As i understand ur question..

Let vector is a= 10 units

Angle =30°

$Horizontal \: \: \: component = a \cos(\theta) \\ \\ = 10 \cos(30) \\ \\ = 10 \times \frac{ \sqrt{3} }{2} \\ \\ = 5 \sqrt{3} \: \: \: units$

$Vertical \: \: \: component = a \sin(\theta) \\ = 10 \sin(30) \\ \\ = 10 \times \frac{1}{2} \\ \\ = 5 \: \: units$

Answer 2

We know

• Horizontal Component of Vector = vcos(θ)
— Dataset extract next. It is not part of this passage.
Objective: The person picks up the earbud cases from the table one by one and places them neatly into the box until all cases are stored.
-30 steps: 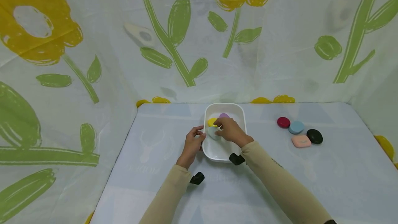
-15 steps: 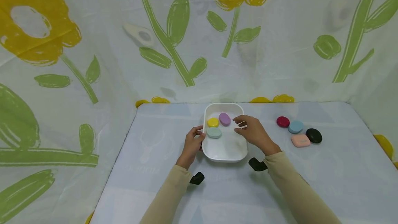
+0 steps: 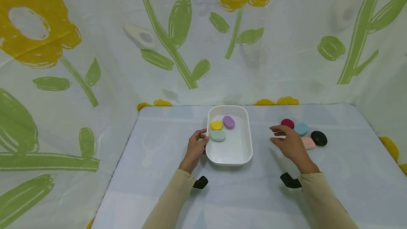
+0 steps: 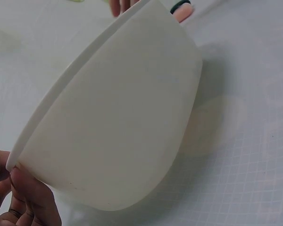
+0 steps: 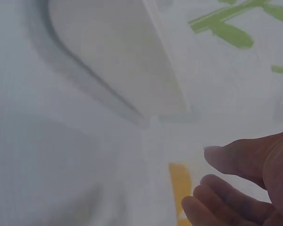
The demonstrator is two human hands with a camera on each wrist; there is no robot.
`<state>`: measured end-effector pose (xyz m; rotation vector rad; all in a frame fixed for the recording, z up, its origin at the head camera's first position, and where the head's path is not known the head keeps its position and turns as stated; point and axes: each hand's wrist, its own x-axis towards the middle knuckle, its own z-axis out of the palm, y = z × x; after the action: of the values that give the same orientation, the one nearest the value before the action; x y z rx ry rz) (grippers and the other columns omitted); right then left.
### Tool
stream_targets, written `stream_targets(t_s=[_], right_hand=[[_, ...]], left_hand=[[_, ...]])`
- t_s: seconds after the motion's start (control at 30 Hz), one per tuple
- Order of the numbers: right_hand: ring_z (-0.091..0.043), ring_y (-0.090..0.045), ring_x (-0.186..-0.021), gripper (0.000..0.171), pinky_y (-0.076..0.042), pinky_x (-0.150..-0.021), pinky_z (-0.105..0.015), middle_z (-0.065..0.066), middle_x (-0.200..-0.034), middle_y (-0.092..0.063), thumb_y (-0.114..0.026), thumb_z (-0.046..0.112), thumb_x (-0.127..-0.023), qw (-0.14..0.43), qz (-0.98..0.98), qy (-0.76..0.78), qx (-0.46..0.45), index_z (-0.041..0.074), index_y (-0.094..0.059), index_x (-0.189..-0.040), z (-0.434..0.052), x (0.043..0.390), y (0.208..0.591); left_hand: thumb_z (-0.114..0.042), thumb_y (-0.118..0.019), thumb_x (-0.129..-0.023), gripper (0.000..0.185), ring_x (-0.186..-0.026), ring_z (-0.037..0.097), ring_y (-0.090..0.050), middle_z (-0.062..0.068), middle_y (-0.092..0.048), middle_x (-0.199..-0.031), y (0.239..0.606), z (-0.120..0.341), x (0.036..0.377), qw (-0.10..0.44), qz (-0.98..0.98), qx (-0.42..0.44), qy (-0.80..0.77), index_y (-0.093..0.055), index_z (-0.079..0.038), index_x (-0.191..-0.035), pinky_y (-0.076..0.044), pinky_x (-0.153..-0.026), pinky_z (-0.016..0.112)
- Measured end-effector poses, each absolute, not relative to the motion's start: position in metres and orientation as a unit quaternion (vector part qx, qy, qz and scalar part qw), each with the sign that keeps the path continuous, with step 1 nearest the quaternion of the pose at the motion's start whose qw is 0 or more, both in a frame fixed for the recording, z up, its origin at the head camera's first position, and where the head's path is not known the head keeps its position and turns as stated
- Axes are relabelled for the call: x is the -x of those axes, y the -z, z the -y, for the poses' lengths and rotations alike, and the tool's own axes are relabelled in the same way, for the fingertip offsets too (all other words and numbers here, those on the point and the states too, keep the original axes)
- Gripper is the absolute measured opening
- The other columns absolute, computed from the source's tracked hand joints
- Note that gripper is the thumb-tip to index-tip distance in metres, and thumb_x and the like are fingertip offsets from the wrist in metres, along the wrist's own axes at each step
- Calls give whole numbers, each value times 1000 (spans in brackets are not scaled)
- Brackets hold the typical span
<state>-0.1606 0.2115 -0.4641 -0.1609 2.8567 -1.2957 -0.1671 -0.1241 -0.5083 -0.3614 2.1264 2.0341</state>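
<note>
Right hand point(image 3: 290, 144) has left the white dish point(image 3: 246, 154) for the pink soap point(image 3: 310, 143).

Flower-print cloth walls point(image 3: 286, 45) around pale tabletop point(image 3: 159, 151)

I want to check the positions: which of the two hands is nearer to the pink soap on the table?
The right hand. It hovers just left of the pink soap, partly covering it. The left hand is far off, holding the white tray's left rim.
</note>
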Motion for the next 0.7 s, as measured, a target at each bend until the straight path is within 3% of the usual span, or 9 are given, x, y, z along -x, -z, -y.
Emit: stream_targets(t_s=[0.2,0.3,0.4,0.47,0.53,0.63,0.7], right_hand=[[-49,-62,-119,42,-55,-96,-52,-33,-131,-62,-73,-4,-96,-35,-912,406,31,-11,-61,-136,-237,148,473],[-49,-62,-116,41,-59,-90,-25,-34,-128,-62,-73,-6,-95,-65,-914,400,24,-11,-63,-134,-251,142,477],[-49,-62,-112,38,-46,-80,-2,-34,-125,-61,-72,-8,-94,-98,-916,388,20,-12,-64,-131,-264,138,482],[-51,-62,-110,37,-53,-82,-12,-35,-124,-61,-73,-8,-93,-112,-920,376,15,-13,-65,-129,-272,136,484],[-54,-61,-109,37,-61,-87,-36,-37,-124,-60,-74,-8,-93,-117,-925,363,11,-13,-65,-128,-278,135,487],[-57,-59,-109,36,-51,-85,-71,-40,-124,-59,-72,-8,-92,-117,-930,348,10,-15,-64,-127,-285,134,491],[-58,-57,-110,35,-48,-86,-73,-41,-125,-59,-68,-8,-94,-111,-933,342,11,-17,-63,-127,-289,135,493]], left_hand=[[-14,-60,-109,40,-70,19,-52,13,-56,-116,509,125,167,84,-717,114,-682,-57,-8,-148,-48,-55,27],[-12,-59,-109,39,-67,19,-52,13,-56,-115,508,126,166,80,-717,101,-685,-56,-5,-148,-48,-54,27],[-10,-58,-109,40,-66,19,-52,13,-56,-114,506,127,165,80,-714,91,-690,-55,-4,-148,-48,-54,28],[-10,-58,-109,39,-67,19,-53,13,-55,-114,506,127,165,83,-713,89,-690,-56,-5,-148,-49,-54,28],[-10,-58,-109,40,-68,19,-53,12,-55,-114,506,127,165,85,-712,90,-691,-56,-6,-149,-49,-55,28],[-11,-58,-109,40,-68,19,-54,12,-56,-114,505,126,165,83,-714,89,-690,-56,-6,-149,-49,-55,27],[-11,-58,-109,40,-68,19,-54,12,-55,-114,505,126,165,82,-713,90,-691,-56,-6,-149,-49,-55,27]])
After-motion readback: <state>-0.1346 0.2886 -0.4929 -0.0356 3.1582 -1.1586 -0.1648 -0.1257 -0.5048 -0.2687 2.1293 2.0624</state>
• Vertical Component of Vector = vsin(θ)

According To Question

• v = 10

• θ = 30

Solution

Horizontal Component of Vector = vcos(θ)

⇒ Horizontal Component of Vector = 10 × cos(30)

⇒ Horizontal Component of Vector = 10 × √3/2 units

⇒ Horizontal Component of Vector = 5 × √3 units

⇒ Horizontal Component of Vector = 5√3 units

Vertical Component of Vector = vsin(θ)

⇒ Vertical Component of Vector = 10 × sin(30)

⇒ Vertical Component of Vector = 10 × 1/2 units

⇒ Vertical Component of Vector = 10/2 units

⇒ Vertical Component of Vector = 5 units